Wolfgang Steinbichler

Personal information
- Nationality: Austrian
- Born: 16 June 1989 (age 37) Vöcklabruck, Austria

Sport
- Sport: Para-cycling
- Disability class: T2

Medal record
Men's para-cycling
Representing Austria
Road World Championships
| Silver medal – second place | 2025 Ronse | Road race T2 |
| Bronze medal – third place | 2024 Zurich | Road race T2 |
| Bronze medal – third place | 2025 Ronse | Time trial T2 |
European Championships
| Gold medal – first place | 2023 Rotterdam | Road race T2 |
| Silver medal – second place | 2023 Rotterdam | Time trial T2 |

= Wolfgang Steinbichler =

Austrian para-cyclist (born 1989)

Wolfgang Steinbichler (born 16 June 1989) is an Austrian para-cyclist. He represented Austria at the 2024 Summer Paralympics.

==Career==
In August 2023, Steinbichler represented Austria at the 2023 European Para Championships in cycling and won a gold medal in the road race T2 event, despite colliding with another racer and having a broken wheel. He also won a silver medal in the time trial T2 event.

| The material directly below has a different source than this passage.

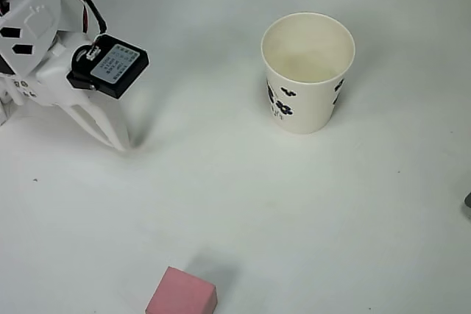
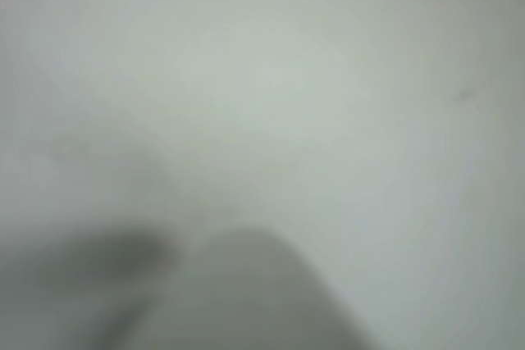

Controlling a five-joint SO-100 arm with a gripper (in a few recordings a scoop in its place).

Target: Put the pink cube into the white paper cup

In September 2024, Steinbichler represented Austria at the 2024 Summer Paralympics and finished in fifth place in the road race T1–2, and sixth place in the time trial T1–2. Weeks later, he then competed at the 2024 UCI Para-cycling Road World Championships and won a bronze medal in the road race T2 event, finishing three seconds behind gold medalist Dennis Connors.